See also Figure 13, deposit a passivation layer 368 and a photoresist layer (figure does not show) on this source electrode 365, this drain electrode 366, this second semiconductor pattern 364 and this gate insulator 362 in regular turn, the thickness of this passivation layer 368 is identical with the thickness of this second semiconductor pattern 364; Provide this photoresist layer of one the 4th mask alignment to expose, form predetermined photoresist pattern 370.Wherein, adjacent with this two second semiconductor patterns 364 in the horizontal direction photoresist pattern 370 1 sides are apart from the horizontal range d of any one second semiconductor pattern 364 diameter less than this conducting particles 351, for example be 2 microns, then the width L of the part photoresist pattern 370 between these two second semiconductor patterns 364 is 6 microns.

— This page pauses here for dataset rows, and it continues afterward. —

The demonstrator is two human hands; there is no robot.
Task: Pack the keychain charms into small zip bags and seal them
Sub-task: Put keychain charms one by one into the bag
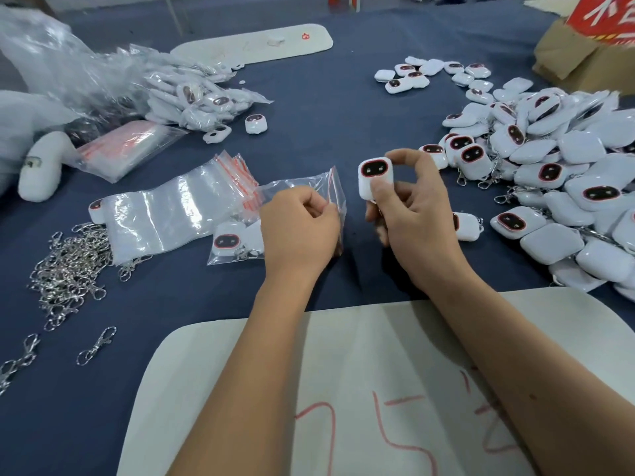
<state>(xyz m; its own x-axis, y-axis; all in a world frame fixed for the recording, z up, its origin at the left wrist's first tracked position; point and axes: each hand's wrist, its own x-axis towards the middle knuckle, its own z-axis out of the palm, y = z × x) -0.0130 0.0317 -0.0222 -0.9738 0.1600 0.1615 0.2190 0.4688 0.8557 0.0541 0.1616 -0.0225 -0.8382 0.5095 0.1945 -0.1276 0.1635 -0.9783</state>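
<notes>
**Charm held up beside an empty zip bag**

At the far left of the blue-covered bench (326,108), a heap of loose metal clasps (68,266) lies next to a stack of empty zip bags (178,211) with red seal strips. Just right of the stack, a bagged charm (228,242) rests flat on the cloth. The left hand (299,231) pinches one clear zip bag (305,187) near its red-striped mouth, its fingers curled onto the plastic. Just beside it, the right hand (415,218) holds a white charm (375,178) upright, thumb on its lower front and fingers curled behind its top, the dark face turned toward the camera. Farther right lies a large pile of unpacked charms (556,187).
</notes>
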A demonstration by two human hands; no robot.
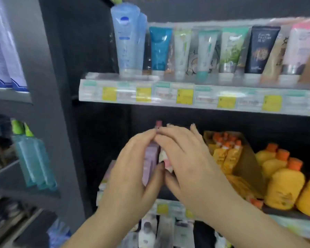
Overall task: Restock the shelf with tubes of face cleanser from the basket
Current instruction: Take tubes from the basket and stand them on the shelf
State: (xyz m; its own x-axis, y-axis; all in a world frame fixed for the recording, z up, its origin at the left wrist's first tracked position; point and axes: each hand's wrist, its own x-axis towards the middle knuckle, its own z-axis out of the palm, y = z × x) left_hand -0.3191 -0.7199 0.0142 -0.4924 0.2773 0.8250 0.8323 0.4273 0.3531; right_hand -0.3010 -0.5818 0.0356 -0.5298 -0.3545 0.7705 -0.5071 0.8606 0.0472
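Note:
A lilac tube of face cleanser (150,161) stands upright at the left end of the middle shelf (170,206), its pink crimped top showing above my fingers. My left hand (132,174) grips its left side, thumb curled round the front. My right hand (184,158) lies against the right side of the tube and a pink-and-white tube (166,159) beside it, fingers fairly straight. The basket is out of sight.
Orange-capped yellow tubes in a cardboard tray (225,154) and yellow bottles (283,179) fill the shelf to the right. The upper shelf (186,94) carries a row of cleanser tubes. More tubes stand on the shelf below (161,231). A grey upright (61,104) borders the left.

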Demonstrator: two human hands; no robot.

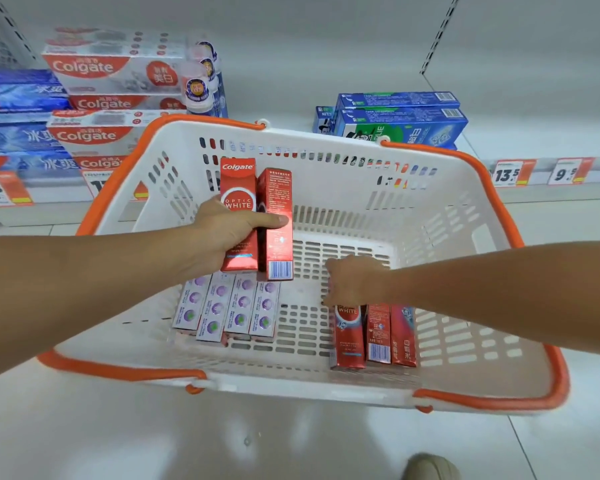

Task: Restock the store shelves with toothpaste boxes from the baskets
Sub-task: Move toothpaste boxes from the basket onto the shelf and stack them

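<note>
The left hand point(222, 233) is gripping two red cardboard toothpaste boxes point(257, 220) (side by side); the right hand point(352, 282) is clasping three red boxes point(374, 336) beneath it.

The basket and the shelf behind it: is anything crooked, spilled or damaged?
Nothing is spilled or visibly damaged. In the white basket, the purple-dotted boxes and red boxes lie flat in rows. The shelved blue-green boxes sit at a slight angle.
</note>
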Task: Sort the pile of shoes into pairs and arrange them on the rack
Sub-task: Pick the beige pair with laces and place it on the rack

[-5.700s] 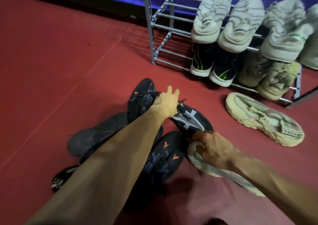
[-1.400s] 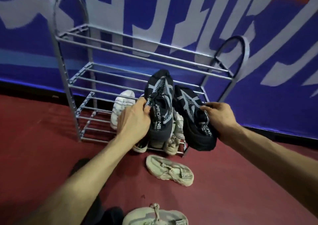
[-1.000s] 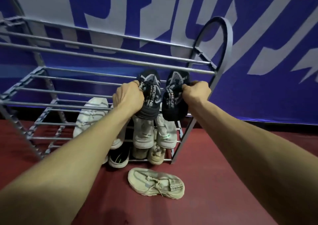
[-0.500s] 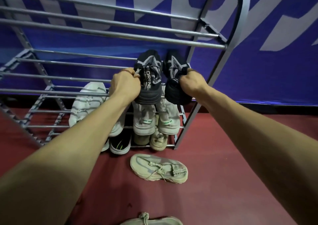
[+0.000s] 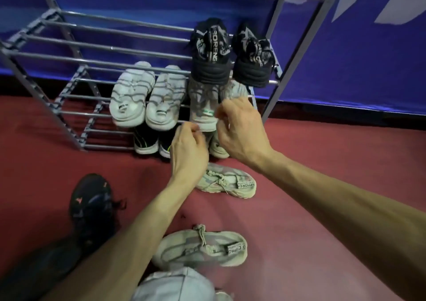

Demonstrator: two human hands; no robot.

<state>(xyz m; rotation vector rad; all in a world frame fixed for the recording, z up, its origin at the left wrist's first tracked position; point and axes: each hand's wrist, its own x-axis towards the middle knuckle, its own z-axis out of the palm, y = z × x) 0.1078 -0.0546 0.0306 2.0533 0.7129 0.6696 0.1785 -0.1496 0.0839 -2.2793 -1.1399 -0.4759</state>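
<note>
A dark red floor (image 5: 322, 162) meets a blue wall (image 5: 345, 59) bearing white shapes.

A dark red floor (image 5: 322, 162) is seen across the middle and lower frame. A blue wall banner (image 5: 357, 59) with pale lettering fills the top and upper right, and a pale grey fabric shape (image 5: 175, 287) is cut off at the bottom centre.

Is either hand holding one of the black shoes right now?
No: both black shoes sit on the rack, while the left hand and right hand hang empty below them.

Black shoe (image 5: 211, 54) strap: "FORENG"; beige shoe (image 5: 227, 183) tab: "APROREN".
</note>
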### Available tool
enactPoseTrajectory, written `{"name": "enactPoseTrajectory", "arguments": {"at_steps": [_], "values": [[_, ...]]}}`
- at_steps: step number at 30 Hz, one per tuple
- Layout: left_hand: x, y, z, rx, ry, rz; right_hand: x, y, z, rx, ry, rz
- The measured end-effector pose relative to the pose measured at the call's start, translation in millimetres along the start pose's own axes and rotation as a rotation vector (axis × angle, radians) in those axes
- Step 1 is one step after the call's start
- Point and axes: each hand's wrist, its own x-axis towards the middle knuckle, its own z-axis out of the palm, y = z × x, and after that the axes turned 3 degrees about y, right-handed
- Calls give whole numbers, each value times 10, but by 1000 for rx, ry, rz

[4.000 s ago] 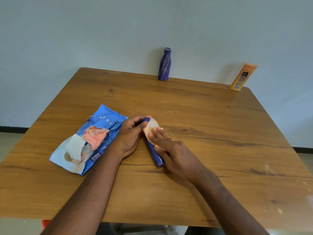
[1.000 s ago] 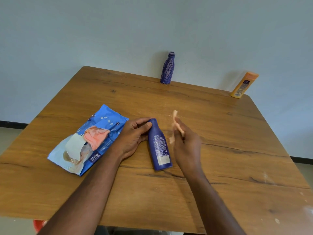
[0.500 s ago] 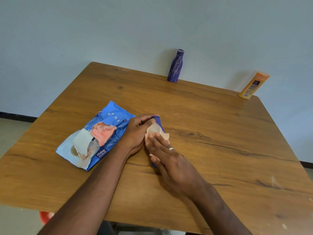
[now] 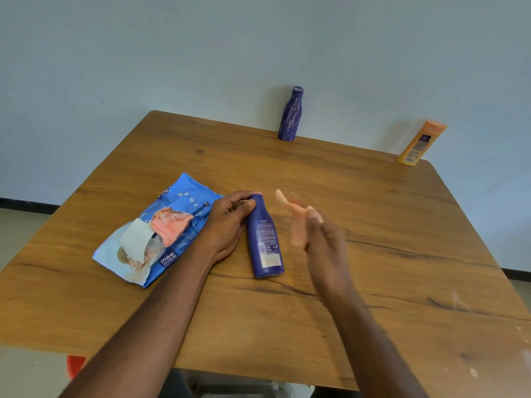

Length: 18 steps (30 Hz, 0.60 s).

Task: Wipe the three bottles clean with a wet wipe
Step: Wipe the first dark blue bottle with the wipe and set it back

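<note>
A dark blue lotion bottle (image 4: pixel 264 239) lies on its side on the wooden table (image 4: pixel 373 254), cap pointing away from me. My left hand (image 4: pixel 228 222) grips its neck and cap end. My right hand (image 4: pixel 324 242) is lifted just right of the bottle, blurred, pinching a pale peach wet wipe (image 4: pixel 293 219) that hangs clear of the bottle. A purple patterned bottle (image 4: pixel 290 114) stands upright at the table's far edge by the wall. An orange bottle (image 4: pixel 421 143) leans against the wall at the far right corner.
A blue wet-wipe pack (image 4: pixel 156 231) lies left of my left hand, its flap open and a peach wipe sticking out. The wall runs right behind the table's far edge. Something red (image 4: pixel 76 366) shows below the table's near left edge.
Half a second ago my right hand pressed the wipe onto the lying bottle; now it has lifted off to the right with the wipe. My left hand keeps hold of the bottle's neck.
</note>
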Motion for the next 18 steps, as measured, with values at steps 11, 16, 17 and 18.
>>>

Step S5 forms first contact hole 381 and second contact hole 382;

Seeing also Figure 14, is shade with this photoresist pattern 370, and passivation layer 368 is carried out etching, forms one first contact hole 381 at drain electrode 366 places of this viewing area 310, at this non-display area 320 this second semiconductor pattern 364 is exposed simultaneously; Be shade with this photoresist pattern 370 and this second semiconductor pattern 364 again, this gate insulator 362 is carried out etching, form a plurality of second contact holes 382 at this non-display area 320; Divest this photoresist pattern 370 then.Because the horizontal range d of the photoresist pattern 370 that is adjacent of this second semiconductor pattern 364 is less than the diameter of this conducting particles 351, thereby make the diameter of the width of this second contact hole 382 less than this conducting particles 351.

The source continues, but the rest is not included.